#### EXERCISE
Of the entries below, return only those lines from the line with "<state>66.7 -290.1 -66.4" to the line with "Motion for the", exactly, both included.

#### DATASET EXCERPTS
----------

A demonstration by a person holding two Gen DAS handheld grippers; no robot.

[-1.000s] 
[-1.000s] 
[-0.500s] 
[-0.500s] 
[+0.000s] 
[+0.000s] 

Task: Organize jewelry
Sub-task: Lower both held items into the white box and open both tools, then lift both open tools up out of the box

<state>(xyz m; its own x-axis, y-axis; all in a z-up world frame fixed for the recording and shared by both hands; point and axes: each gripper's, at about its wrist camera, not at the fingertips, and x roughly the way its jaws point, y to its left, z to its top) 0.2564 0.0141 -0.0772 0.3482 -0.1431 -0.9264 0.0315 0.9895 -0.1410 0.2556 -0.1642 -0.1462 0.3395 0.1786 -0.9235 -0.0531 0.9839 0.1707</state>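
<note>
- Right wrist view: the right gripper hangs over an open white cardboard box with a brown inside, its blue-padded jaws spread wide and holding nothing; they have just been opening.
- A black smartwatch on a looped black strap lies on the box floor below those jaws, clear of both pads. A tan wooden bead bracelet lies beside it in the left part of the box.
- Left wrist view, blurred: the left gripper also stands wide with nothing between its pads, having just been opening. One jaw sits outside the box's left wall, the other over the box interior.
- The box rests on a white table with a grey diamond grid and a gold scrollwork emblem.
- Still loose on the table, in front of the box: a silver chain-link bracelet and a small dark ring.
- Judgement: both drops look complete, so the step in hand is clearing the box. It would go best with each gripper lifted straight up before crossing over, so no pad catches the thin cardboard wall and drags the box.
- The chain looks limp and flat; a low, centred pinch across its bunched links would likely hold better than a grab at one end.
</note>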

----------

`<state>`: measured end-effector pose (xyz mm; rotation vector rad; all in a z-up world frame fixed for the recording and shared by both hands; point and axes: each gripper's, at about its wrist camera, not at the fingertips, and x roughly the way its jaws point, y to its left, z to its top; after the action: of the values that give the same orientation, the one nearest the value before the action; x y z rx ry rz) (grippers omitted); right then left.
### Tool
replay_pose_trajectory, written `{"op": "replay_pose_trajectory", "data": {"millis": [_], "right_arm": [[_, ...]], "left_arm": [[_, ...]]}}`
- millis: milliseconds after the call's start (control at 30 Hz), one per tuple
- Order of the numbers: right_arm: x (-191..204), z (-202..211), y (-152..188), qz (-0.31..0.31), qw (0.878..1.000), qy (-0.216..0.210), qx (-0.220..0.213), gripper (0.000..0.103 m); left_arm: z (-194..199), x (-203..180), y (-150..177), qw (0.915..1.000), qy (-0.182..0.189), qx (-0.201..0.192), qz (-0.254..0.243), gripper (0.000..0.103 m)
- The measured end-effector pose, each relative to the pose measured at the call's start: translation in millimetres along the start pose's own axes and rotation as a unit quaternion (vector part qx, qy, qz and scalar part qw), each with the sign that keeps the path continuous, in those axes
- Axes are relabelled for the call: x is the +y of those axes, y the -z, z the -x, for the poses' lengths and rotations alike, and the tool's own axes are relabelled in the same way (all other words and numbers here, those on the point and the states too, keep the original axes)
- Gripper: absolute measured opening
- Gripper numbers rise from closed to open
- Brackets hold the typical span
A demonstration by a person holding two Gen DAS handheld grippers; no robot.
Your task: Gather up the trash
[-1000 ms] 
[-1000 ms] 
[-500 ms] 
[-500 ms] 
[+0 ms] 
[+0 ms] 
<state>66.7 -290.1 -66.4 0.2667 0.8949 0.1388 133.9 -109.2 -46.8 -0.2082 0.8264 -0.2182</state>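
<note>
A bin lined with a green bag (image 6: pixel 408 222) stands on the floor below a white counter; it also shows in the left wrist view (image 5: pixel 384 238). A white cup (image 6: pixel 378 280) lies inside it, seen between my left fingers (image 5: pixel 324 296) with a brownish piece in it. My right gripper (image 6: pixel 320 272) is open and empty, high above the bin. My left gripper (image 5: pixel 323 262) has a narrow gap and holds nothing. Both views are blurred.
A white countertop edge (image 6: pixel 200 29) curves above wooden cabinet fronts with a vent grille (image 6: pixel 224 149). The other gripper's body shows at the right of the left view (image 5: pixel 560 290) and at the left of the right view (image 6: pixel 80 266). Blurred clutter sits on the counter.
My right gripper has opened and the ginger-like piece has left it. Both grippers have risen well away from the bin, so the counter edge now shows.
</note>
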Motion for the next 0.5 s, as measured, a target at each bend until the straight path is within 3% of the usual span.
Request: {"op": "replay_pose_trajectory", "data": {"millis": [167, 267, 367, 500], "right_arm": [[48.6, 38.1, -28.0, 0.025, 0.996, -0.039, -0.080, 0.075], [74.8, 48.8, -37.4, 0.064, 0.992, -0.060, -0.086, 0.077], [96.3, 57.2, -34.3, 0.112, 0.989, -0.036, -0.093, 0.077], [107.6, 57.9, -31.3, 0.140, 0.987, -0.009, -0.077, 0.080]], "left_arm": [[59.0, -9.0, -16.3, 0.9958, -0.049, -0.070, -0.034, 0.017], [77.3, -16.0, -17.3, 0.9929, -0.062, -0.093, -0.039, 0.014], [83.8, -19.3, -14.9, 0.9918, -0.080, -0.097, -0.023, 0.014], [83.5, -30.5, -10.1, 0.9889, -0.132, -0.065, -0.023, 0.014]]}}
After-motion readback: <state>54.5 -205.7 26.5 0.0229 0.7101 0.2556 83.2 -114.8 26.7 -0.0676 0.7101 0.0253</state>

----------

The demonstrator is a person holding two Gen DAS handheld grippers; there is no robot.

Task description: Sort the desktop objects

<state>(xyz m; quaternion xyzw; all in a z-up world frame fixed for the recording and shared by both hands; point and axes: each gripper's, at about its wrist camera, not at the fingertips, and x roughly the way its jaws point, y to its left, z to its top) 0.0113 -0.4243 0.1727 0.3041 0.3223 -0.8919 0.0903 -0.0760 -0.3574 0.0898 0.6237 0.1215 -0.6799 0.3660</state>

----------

#### ANSWER SECTION
<state>66.7 -290.1 -66.4 0.2667 0.8949 0.1388 133.9 -109.2 -46.8 -0.2082 0.8264 -0.2182</state>
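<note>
A bin lined with a green bag (image 6: pixel 408 222) stands on the floor below a white counter; it also shows in the left wrist view (image 5: pixel 384 238). A white cup (image 6: pixel 378 280) lies inside it, seen between my left fingers (image 5: pixel 324 296) with a brownish piece in it. My right gripper (image 6: pixel 320 272) is open and empty, high above the bin. My left gripper (image 5: pixel 323 262) has a narrow gap and holds nothing. Both views are blurred.
A white countertop edge (image 6: pixel 200 29) curves above wooden cabinet fronts with a vent grille (image 6: pixel 224 149). The other gripper's body shows at the right of the left view (image 5: pixel 560 290) and at the left of the right view (image 6: pixel 80 266). Blurred clutter sits on the counter.
My right gripper has opened and the ginger-like piece has left it. Both grippers have risen well away from the bin, so the counter edge now shows.
</note>
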Motion for the next 0.5 s, as measured, a target at each bend until the straight path is within 3% of the usual span.

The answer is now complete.